● **THE TASK**: Pull out of the data below the stretch of lines bounded by the one containing "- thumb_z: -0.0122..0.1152" and the one containing "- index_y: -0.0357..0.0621", both bounds included, unchanged.

● **DATA EXCERPT**:
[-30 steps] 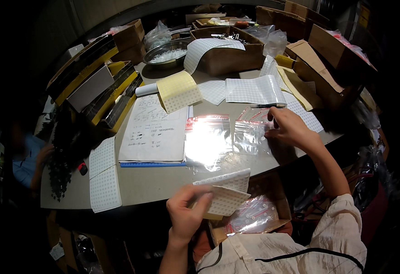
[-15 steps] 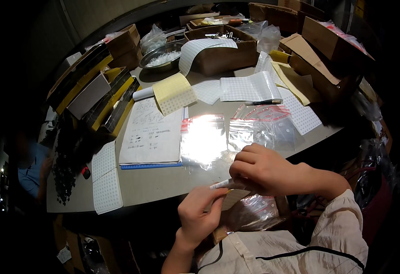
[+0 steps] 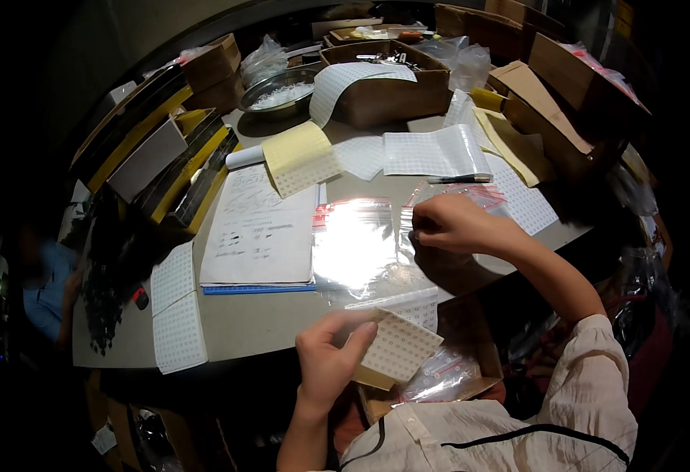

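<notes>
Sticker sheet (image 3: 401,344) sits pinched in left hand (image 3: 331,346); right hand (image 3: 456,223), grip unreadable, likely presses clear bag (image 3: 406,250), needing light touch next.

A packing workshop, by its look; the bench (image 3: 254,326) carries a cardboard box (image 3: 396,102) of parts, clear zip bags (image 3: 354,245), label sheets (image 3: 435,153); a second person (image 3: 46,291) is at left.

Over there, worn on the head, the left fisheye camera looks down past the cream shirt (image 3: 479,434), close below, across the tabletop (image 3: 258,324) from its near edge, facing the open cardboard box (image 3: 396,102) farther off by the far edge.
</notes>
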Demonstrator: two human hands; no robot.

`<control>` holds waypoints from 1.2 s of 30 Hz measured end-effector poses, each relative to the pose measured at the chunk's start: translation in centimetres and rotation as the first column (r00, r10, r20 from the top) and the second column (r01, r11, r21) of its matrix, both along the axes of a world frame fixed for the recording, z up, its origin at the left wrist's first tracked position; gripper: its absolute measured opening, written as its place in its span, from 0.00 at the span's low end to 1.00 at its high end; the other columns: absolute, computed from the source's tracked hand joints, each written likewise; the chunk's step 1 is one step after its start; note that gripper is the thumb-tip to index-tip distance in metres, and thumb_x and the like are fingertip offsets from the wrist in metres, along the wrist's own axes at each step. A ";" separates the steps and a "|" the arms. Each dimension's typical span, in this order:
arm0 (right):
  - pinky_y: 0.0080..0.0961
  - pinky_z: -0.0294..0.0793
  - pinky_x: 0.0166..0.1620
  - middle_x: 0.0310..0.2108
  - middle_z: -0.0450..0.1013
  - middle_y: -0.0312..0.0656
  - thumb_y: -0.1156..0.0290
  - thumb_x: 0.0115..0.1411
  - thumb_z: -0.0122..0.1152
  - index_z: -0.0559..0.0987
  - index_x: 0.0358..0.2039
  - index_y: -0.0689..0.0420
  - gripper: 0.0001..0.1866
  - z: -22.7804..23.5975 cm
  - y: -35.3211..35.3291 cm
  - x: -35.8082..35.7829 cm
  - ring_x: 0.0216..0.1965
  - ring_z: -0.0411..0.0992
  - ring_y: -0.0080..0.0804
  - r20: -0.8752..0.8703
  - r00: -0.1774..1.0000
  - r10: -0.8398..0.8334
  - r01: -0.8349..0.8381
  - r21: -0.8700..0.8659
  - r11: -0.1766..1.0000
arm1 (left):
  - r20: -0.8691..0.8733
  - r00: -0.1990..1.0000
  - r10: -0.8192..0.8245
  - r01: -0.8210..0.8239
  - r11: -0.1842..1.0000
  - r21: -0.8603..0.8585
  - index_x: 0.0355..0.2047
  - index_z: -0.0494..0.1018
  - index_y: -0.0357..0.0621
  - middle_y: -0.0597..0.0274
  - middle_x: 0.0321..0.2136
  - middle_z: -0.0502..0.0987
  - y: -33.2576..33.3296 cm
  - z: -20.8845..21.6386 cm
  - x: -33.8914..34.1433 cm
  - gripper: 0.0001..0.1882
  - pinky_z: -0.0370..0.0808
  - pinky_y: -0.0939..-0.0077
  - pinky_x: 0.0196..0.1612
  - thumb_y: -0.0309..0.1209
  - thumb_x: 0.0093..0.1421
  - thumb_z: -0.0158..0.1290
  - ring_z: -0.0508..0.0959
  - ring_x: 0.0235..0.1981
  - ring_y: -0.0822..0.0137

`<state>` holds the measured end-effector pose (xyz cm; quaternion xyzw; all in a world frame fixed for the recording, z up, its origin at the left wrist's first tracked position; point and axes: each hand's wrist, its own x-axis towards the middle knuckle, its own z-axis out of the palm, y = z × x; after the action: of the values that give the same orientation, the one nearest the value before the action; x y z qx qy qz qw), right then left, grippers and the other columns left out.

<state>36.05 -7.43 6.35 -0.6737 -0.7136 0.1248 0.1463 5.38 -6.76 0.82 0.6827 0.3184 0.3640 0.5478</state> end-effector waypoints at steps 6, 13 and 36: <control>0.49 0.77 0.43 0.33 0.79 0.55 0.65 0.56 0.71 0.79 0.35 0.65 0.15 -0.1 0.8 0.1 0.38 0.78 0.56 0.421 0.906 -0.052 0.049 0.019 0.999 | 0.000 0.999 -0.046 0.046 0.997 -0.068 0.37 0.84 0.32 0.66 0.28 0.84 0.2 0.6 -0.2 0.06 0.75 0.83 0.35 0.22 0.60 0.65 0.79 0.30 0.79; 0.35 0.75 0.40 0.34 0.77 0.48 0.74 0.60 0.67 0.77 0.40 0.62 0.10 0.3 4.4 -2.0 0.34 0.76 0.43 -0.212 0.949 0.233 -0.212 0.121 0.970 | -0.001 0.997 -0.080 0.080 0.995 -0.058 0.37 0.84 0.33 0.67 0.28 0.83 0.7 0.7 -0.2 0.05 0.75 0.84 0.34 0.22 0.60 0.64 0.78 0.30 0.80; 0.50 0.62 0.64 0.54 0.69 0.52 0.38 0.59 0.70 0.76 0.57 0.56 0.38 -4.5 -1.0 0.1 0.59 0.63 0.53 0.194 0.979 -0.057 -0.008 0.316 0.949 | -0.019 0.996 -0.090 0.088 0.991 -0.097 0.40 0.84 0.35 0.56 0.32 0.87 0.3 0.1 -0.3 0.07 0.80 0.75 0.40 0.22 0.60 0.65 0.85 0.34 0.69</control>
<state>36.15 -8.47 1.81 -0.6597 -0.7269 -0.0613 0.1810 5.10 -6.43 0.90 0.6731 0.3114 0.3154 0.5920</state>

● **ANSWER TO THIS EXERCISE**:
  - thumb_z: -0.0122..0.1152
  - index_z: -0.0559..0.0987
  - index_x: 0.0358..0.2039
  - index_y: -0.0689..0.0420
  - gripper: 0.0001..0.1866
  - z: -22.7804..23.5975 cm
  - y: -35.3211..35.3291 cm
  - x: -35.8082..35.7829 cm
  - ring_x: 0.0216..0.1965
  - ring_z: -0.0411..0.0992
  - ring_y: -0.0080..0.0804
  - r20: -0.8752..0.8703
  - r00: -0.1774..1.0000
  - r10: -0.8398..0.8334
  - r01: -0.8349..0.8381
  - r21: -0.8700..0.8659
  - r11: -0.1766..1.0000
arm1 (left):
  - r20: -0.8691..0.8733
  - r00: -0.1990..1.0000
  - r10: -0.8192..0.8245
  - r01: -0.8210..0.8239
  - r11: -0.1842..1.0000
  - r21: -0.8603..0.8585
  - index_x: 0.0355..0.2047
  - index_z: -0.0494..0.1018
  - index_y: -0.0357..0.0621

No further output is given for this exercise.